What you are asked to do:
The lines to return are the one containing "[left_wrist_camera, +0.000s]" and all that follow it in the entries below, duplicated exactly and nothing else.

The input:
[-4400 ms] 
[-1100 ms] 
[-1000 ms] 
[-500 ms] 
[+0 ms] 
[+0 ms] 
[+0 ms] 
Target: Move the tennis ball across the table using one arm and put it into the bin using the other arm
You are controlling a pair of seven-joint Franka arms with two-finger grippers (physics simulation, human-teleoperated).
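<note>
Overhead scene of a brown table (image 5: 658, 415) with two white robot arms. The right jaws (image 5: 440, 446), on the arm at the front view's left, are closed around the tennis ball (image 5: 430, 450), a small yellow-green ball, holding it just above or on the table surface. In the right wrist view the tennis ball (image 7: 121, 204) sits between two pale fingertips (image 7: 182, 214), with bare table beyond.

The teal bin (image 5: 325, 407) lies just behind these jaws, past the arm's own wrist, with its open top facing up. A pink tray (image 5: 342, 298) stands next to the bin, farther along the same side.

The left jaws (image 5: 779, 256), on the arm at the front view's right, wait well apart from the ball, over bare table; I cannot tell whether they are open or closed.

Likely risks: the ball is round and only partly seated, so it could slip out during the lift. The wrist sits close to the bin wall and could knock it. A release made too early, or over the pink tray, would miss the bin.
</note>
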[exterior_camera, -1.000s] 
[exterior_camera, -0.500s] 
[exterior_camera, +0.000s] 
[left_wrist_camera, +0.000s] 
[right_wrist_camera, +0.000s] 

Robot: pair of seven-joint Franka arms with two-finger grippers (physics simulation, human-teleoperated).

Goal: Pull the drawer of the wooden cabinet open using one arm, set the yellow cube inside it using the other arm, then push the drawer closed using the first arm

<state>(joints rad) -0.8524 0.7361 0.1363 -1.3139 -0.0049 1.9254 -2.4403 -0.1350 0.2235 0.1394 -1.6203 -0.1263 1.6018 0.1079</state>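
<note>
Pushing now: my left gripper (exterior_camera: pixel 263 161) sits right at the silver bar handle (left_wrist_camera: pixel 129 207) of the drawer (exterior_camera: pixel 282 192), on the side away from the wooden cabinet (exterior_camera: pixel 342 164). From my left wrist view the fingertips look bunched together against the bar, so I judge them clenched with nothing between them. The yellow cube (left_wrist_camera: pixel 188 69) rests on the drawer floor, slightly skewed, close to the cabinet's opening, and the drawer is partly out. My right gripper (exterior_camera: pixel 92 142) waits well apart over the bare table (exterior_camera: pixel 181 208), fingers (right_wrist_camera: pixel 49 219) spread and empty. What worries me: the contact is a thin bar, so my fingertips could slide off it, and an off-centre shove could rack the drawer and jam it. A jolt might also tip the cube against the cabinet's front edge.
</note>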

Answer area:
[left_wrist_camera, +0.000s] 
[right_wrist_camera, +0.000s] 

Robot: pair of seven-joint Franka arms with two-finger grippers (physics simulation, human-teleoperated).

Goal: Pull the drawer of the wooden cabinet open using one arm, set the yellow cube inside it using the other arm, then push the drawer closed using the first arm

<state>(joints rad) -0.8524 0.7361 0.1363 -1.3139 -0.0049 1.9254 -2.4403 -0.1350 0.2235 0.1394 -1.6203 -0.1263 1.6018 0.1079</state>
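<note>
Pushing now: my left gripper (exterior_camera: pixel 263 161) sits right at the silver bar handle (left_wrist_camera: pixel 129 207) of the drawer (exterior_camera: pixel 282 192), on the side away from the wooden cabinet (exterior_camera: pixel 342 164). From my left wrist view the fingertips look bunched together against the bar, so I judge them clenched with nothing between them. The yellow cube (left_wrist_camera: pixel 188 69) rests on the drawer floor, slightly skewed, close to the cabinet's opening, and the drawer is partly out. My right gripper (exterior_camera: pixel 92 142) waits well apart over the bare table (exterior_camera: pixel 181 208), fingers (right_wrist_camera: pixel 49 219) spread and empty. What worries me: the contact is a thin bar, so my fingertips could slide off it, and an off-centre shove could rack the drawer and jam it. A jolt might also tip the cube against the cabinet's front edge.
</note>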

No additional work is needed on this exercise.